The confusion in his mind, the arguing back and forth, it was familiar. Alarmingly familiar, in a way, but for now Jean shoved those worries to the side - symptoms had to be under control before you could treat the disease. "I can put you to sleep if you want - dreamless sleep, even, at least for now. Give you some time to recover."
He knew he wasn't making sense, he could hear himself jabber on, trying to form something coherent when all he felt he could stammer out was random thoughts. "Ah don't want sleep," he contradicted himself. "Ah want.... Ah want this... how did you do this? Did he leave you too?"Jay asked, his fingers dragging down his neck, pulling on his shoulders. "Did he leave you this?"
"Did he... D-d-d-did he?" Jay stuttered, clutching as his biceps and rockin slightly. "Ah can't.. Can't you just.. d-do somethin'?"
He was lost and he was hurting and she had to do something. There had to be some way to help him, and she didn't know what it was, couldn't see the answer, but it had to be there. And so Jean closed her eyes and the world melted away from her.
---
It was definitely a young American boy's view of what the African plains looked like, the overly simplified stark menace jarring with Jean's own memories of Wakanda and, even more, with the Wakandan people's imagining of their land, and it would have been funny if it weren't so horrifying that this was how Jay best represented his internal mindspace. The seared landscape was starkly barren in a way so foreign to the brilliant creativity which had filled him before and everything screamed of pain, right down to the jagged edges of the mountains in the distance - so far away that one felt utterly hopeless at the sight of them, no way, no path that was safe enough to get one there, no escape from this burning airless hell with its grasses so sharp and dry they could cut you, and you couldn't get away, but there in the distance the mountains taunted you.
The sounds were terrifying - there were lions nearby, fighting over the carcass of some recent kill, and the shrill cry of the hyenas waiting their turn with less than perfect patience - but it was the smell that brought on the true horror.
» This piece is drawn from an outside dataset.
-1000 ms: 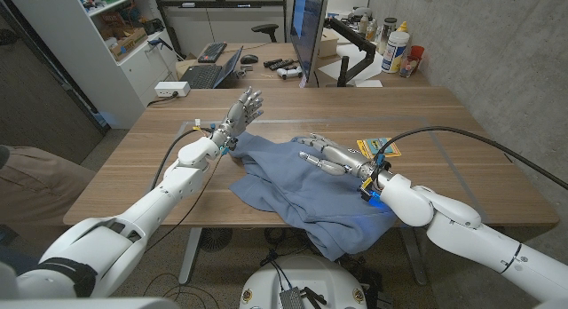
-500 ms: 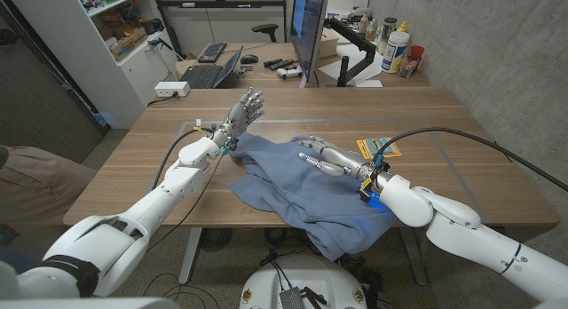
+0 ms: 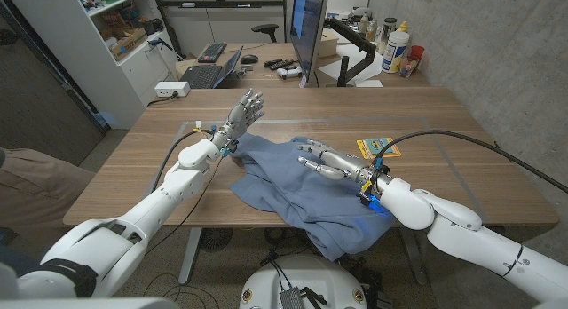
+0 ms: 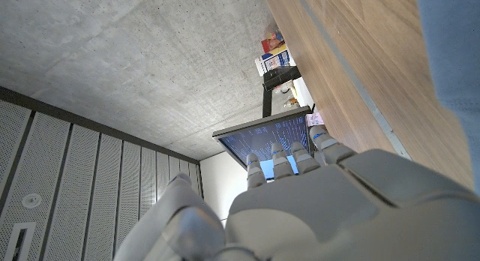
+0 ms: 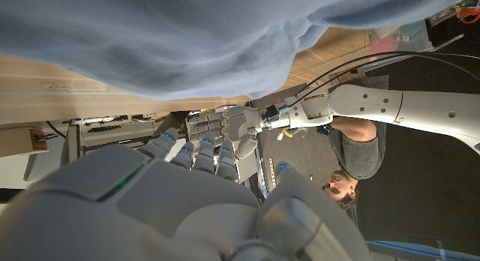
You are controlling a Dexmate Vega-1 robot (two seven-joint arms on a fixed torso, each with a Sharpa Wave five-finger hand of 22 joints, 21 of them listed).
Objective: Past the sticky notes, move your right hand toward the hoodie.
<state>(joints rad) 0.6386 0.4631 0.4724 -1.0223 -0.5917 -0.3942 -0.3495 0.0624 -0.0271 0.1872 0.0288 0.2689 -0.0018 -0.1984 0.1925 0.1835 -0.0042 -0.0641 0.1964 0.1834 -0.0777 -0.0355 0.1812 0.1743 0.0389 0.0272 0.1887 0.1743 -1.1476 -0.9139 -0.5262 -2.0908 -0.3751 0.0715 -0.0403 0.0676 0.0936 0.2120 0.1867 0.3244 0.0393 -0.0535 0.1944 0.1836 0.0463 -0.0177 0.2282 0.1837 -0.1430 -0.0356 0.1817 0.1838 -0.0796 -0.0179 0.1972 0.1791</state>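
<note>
Left hand [image 3: 243, 110]: raised beside the garment's far left corner, fingers spread, nothing held. Hoodie [image 3: 293, 189]: blue, crumpled mid-table, front edge overhanging; I judged it soft, light, best pinched at a raised fold. Right hand [image 3: 330, 160]: fingers extended, empty, over the cloth. Sticky notes [image 3: 379, 148]: just right of it.

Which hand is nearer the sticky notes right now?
Right. The right hand hovers over the hoodie, just beside the sticky notes; the left hand is raised beyond the hoodie's far edge.
</note>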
The whole world seemed to reek of blood. Not the modern scent of blood, no ER washed with antiseptic before the blood comes and doused in it again, no childhood scrapes and the smell of clean grass and dirt threading through the coppery tang of blood seeping from playground cuts. This was a primal, backbrain stench of a body bleeding out, gore and ichor and bodily wastes spilled in terror.
And, throughout it all, humming through the mental space in a way which could never be explained in terms of the physical world, was a predator’s lust for the blood and the thrill of the hunt.